ExxonMobil Guyana says the recovery of billions of US dollars in development costs for the Stabroek Block could be completed sooner than anticipated, a development expected to increase Guyana’s share of revenues from offshore oil production.
Speaking during a recent press briefing, the company’s Vice President and Business Services Manager, John Colling, said more than US$55 billion had been accumulated in the Stabroek Block cost bank by the end of 2025.
Of that amount, approximately US$51 billion had already been recovered, leaving about US$4.5 billion outstanding.
Colling noted that stronger oil prices could accelerate the pace of cost recovery.
“As we mentioned earlier in the year, with the higher oil price, cost bank de-saturation, so recovery of those upfront costs could occur sooner than originally anticipated, and that very well likely could be this year, sometime in the second half,” he said.
Under Guyana’s Production Sharing Agreement, up to 75 per cent of revenues can be used for cost recovery, with the remaining profit oil shared between the Government of Guyana and the Stabroek Block co-venturers.

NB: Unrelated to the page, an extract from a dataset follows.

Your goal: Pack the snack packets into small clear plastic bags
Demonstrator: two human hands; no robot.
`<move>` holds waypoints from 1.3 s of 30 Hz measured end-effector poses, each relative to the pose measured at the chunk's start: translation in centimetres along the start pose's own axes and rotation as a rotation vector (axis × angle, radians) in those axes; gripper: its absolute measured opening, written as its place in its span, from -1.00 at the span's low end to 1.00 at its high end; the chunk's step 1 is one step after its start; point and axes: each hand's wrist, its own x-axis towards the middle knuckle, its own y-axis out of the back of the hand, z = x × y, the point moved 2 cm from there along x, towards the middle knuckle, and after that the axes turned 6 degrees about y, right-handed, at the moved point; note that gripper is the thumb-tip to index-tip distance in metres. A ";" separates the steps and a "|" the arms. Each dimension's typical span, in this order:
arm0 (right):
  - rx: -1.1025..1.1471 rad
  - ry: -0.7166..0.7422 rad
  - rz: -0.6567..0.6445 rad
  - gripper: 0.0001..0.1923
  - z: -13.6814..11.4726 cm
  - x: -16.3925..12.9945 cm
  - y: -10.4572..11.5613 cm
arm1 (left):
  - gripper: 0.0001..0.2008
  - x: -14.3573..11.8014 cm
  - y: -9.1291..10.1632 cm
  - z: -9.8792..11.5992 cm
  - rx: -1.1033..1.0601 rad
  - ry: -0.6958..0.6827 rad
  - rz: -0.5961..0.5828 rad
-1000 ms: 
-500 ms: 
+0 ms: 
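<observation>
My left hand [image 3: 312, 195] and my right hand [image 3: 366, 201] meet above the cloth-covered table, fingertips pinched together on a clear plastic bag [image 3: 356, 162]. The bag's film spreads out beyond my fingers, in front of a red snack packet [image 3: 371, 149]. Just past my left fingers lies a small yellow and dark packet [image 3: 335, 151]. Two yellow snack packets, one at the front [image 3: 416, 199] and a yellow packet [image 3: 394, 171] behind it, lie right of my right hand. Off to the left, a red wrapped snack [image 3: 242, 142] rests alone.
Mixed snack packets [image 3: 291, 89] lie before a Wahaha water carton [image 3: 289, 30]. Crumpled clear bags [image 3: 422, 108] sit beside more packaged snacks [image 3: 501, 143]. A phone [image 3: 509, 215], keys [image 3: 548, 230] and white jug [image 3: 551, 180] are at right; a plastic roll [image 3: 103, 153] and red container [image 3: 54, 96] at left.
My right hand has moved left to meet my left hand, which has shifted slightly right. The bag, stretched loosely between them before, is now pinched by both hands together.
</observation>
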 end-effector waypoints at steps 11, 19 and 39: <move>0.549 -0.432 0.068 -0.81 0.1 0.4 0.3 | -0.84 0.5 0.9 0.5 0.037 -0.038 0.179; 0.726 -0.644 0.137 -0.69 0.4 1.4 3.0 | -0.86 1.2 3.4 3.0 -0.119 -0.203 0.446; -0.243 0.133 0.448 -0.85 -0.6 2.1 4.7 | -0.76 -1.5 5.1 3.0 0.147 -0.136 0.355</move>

As outstanding development costs decline, a larger share of revenues becomes available for profit oil distribution.
Colling explained that while 75 per cent of revenues are currently allocated to cost recovery, Guyana’s share of revenues is expected to increase as more costs are recovered and additional projects come on stream.
“And certainly, as those costs are recovered, the pool of revenue available to the government will increase,” he stated.
ExxonMobil also pointed to continued growth in production, noting that output exceeded 900,000 barrels of oil a day by the end of 2025.
The company said increasing production and the eventual recovery of development costs will further boost government revenues in the years ahead.